▸ **Task to carry out**
What is wanted is an exact copy of the lines from the top of the listing through the line containing "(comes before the".

Dataset section START

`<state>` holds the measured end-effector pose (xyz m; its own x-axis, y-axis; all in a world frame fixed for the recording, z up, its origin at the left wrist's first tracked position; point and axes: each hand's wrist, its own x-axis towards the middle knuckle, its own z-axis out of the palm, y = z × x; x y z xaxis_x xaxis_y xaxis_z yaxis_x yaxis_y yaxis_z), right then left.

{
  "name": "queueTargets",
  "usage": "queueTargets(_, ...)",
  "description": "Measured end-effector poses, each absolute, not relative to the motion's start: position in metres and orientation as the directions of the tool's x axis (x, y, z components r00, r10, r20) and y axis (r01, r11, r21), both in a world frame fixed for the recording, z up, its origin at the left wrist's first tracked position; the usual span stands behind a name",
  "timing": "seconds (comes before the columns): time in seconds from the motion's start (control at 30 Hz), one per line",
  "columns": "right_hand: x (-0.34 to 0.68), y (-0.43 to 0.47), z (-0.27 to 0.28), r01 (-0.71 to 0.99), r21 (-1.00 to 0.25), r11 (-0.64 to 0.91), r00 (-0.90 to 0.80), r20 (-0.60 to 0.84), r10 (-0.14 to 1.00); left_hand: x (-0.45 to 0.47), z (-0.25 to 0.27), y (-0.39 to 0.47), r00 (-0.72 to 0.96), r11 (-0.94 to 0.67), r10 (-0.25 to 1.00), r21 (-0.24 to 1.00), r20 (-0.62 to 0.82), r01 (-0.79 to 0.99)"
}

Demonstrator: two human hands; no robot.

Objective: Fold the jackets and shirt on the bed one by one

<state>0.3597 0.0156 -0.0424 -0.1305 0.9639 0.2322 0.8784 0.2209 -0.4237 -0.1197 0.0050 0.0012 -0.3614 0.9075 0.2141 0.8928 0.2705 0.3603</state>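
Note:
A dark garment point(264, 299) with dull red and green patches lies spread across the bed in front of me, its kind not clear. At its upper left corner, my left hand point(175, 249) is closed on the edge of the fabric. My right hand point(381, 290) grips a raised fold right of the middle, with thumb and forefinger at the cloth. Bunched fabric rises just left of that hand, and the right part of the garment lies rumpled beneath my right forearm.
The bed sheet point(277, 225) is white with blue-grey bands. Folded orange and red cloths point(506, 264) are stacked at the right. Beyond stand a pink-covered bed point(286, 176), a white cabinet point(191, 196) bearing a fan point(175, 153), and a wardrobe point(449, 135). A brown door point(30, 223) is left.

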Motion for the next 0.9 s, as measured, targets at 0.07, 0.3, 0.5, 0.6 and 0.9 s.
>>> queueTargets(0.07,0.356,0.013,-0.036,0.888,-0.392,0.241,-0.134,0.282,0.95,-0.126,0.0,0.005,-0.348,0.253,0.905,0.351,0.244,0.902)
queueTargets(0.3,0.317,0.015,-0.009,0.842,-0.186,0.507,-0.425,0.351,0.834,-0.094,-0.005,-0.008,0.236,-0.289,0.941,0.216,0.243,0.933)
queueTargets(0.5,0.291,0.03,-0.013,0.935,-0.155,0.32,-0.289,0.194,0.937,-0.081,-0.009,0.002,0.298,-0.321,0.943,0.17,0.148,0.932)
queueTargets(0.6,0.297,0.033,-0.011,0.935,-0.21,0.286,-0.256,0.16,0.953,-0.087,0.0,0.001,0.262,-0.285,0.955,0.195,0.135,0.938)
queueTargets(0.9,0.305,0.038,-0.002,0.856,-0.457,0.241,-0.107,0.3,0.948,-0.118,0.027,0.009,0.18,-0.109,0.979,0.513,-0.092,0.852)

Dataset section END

▸ **Answer to this problem**
`<state>` holds the measured end-effector pose (xyz m; its own x-axis, y-axis; all in a world frame fixed for the recording, z up, its origin at the left wrist's first tracked position; point and axes: each hand's wrist, its own x-axis towards the middle knuckle, its own z-axis out of the palm, y = z × x; x y z xaxis_x xaxis_y xaxis_z yaxis_x yaxis_y yaxis_z), right then left.

{
  "name": "queueTargets",
  "usage": "queueTargets(_, ...)",
  "description": "Measured end-effector poses, each absolute, not relative to the motion's start: position in metres and orientation as the directions of the tool's x axis (x, y, z components r00, r10, r20) and y axis (r01, r11, r21), both in a world frame fixed for the recording, z up, its origin at the left wrist's first tracked position; the usual span stands behind a name",
  "timing": "seconds (comes before the columns): time in seconds from the motion's start (control at 30 Hz), one per line",

The exercise was answered completely.